TASK PROMPT: Keep only the lines from the start of the data through the line containing "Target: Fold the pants", and output them exactly.
DATA SHOWN Block Start
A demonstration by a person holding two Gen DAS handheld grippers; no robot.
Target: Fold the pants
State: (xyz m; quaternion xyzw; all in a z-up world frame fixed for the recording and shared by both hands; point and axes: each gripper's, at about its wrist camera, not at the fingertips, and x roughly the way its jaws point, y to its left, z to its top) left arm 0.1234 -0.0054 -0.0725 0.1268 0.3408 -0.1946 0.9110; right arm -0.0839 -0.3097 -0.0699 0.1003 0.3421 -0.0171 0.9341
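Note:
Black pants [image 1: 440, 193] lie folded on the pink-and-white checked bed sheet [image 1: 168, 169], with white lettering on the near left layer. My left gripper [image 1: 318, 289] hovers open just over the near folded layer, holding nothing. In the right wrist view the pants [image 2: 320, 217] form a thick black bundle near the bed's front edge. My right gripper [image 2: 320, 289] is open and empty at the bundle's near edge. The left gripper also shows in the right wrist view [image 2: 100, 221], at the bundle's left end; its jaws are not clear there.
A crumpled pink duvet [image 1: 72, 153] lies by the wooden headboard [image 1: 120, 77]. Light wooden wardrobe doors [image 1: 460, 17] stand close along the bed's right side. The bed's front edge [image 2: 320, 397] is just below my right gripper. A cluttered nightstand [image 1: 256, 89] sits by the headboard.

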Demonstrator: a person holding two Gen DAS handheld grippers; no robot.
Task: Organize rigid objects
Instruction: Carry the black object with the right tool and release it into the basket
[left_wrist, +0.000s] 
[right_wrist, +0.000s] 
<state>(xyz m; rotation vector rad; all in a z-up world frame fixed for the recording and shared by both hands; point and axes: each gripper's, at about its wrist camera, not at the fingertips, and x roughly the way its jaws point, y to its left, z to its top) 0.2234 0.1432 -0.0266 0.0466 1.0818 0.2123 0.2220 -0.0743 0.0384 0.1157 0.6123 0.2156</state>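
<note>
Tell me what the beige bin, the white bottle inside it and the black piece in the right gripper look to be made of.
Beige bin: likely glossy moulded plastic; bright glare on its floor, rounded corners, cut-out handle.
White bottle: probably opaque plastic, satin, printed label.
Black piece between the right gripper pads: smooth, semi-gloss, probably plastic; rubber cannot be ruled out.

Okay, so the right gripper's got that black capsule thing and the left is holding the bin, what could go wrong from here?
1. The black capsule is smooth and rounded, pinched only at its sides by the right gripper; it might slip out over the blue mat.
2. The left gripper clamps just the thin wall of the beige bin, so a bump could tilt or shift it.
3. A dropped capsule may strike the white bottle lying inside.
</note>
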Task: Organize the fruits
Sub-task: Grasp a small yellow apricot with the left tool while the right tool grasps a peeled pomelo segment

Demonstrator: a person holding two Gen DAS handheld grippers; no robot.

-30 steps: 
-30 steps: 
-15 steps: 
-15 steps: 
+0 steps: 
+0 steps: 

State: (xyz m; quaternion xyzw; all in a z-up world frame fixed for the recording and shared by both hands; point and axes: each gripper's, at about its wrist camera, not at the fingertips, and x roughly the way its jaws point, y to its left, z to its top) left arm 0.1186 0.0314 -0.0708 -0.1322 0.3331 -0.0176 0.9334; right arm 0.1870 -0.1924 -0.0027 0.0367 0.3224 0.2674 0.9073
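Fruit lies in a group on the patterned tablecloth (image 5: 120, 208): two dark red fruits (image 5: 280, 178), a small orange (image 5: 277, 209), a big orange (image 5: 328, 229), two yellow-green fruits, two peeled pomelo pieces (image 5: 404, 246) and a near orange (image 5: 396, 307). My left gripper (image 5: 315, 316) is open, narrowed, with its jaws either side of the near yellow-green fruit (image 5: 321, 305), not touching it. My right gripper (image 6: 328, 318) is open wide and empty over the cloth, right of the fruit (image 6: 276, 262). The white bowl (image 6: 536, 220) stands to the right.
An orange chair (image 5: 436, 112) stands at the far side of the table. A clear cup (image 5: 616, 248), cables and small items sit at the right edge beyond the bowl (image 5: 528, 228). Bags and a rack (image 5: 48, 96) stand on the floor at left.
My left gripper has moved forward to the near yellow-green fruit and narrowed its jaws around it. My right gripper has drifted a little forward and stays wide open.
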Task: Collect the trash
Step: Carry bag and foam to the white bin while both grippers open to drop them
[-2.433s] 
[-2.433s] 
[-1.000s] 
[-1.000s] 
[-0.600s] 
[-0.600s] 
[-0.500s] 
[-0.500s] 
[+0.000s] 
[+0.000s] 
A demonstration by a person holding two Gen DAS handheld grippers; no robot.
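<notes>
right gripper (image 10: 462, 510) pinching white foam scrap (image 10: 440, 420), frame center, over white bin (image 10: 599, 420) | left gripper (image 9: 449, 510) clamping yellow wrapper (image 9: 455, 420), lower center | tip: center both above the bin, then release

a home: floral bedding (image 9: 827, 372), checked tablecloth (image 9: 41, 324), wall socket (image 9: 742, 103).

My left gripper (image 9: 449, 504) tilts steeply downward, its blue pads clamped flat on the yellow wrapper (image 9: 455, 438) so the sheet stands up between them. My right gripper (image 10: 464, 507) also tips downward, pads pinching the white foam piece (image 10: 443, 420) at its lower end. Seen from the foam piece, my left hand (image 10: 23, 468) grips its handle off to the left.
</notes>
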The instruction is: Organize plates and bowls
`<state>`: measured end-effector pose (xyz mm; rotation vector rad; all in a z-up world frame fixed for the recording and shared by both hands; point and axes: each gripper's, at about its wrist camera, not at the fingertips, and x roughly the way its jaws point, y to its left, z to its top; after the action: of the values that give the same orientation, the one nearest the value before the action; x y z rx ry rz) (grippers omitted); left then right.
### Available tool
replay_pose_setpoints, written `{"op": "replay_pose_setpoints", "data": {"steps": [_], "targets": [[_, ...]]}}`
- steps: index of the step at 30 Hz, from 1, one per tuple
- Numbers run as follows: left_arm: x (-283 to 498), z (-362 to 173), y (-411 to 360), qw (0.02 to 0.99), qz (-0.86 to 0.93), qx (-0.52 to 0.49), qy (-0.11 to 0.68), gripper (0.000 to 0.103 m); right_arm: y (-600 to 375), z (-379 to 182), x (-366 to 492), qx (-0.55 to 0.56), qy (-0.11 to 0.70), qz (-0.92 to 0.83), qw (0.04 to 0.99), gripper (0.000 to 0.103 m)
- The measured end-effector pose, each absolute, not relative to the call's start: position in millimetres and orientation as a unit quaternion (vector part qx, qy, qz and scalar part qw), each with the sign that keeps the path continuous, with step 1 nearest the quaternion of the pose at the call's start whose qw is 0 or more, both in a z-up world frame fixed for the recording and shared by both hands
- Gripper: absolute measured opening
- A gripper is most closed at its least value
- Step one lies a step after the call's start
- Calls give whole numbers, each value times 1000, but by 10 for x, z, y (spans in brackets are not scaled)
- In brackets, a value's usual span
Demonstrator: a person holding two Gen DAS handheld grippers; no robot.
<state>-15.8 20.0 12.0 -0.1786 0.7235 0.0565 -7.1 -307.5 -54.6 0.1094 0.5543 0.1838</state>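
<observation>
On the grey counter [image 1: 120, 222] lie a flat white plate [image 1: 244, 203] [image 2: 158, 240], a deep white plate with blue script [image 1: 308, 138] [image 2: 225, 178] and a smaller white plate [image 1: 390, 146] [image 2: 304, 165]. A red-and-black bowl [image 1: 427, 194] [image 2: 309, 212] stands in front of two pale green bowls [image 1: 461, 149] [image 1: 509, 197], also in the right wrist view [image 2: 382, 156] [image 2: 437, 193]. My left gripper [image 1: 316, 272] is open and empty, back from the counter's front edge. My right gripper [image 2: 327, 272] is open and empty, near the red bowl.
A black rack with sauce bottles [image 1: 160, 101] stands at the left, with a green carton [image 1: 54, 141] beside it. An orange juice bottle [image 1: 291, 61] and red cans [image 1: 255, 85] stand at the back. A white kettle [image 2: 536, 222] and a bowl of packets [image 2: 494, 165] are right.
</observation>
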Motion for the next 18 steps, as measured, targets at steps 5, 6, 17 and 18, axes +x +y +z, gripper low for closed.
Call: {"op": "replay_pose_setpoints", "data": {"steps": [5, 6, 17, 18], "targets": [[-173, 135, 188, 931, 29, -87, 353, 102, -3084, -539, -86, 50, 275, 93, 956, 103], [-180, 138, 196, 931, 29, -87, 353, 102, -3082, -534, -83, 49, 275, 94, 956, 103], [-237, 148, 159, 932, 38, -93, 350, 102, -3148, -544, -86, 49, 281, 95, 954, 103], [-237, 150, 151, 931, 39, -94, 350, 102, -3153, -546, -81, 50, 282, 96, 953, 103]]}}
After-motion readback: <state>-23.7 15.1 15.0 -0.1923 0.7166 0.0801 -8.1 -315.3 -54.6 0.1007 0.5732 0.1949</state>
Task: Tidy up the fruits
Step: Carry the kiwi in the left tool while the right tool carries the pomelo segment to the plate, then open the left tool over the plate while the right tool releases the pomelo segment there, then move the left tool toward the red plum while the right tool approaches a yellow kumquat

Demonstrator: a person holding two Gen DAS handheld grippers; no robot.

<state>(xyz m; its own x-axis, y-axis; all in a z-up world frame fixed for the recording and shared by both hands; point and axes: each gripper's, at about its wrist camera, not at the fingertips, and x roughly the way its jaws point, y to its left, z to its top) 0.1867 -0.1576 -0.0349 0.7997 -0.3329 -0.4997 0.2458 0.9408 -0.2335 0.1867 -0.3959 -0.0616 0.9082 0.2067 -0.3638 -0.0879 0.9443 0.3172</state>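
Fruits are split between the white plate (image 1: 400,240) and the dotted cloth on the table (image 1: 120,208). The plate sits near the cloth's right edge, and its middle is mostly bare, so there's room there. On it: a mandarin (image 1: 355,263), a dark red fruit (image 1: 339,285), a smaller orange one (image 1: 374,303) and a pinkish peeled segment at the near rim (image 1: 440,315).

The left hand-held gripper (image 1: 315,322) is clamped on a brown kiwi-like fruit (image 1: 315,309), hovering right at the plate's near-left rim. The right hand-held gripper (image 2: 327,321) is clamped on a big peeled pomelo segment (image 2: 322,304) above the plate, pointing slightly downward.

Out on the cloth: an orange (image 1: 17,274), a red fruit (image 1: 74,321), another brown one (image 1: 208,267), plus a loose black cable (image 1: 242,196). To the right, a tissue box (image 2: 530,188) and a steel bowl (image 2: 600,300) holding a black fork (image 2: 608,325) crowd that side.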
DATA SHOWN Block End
TASK OUTPUT:
A demonstration by a person holding two Gen DAS handheld grippers; no robot.
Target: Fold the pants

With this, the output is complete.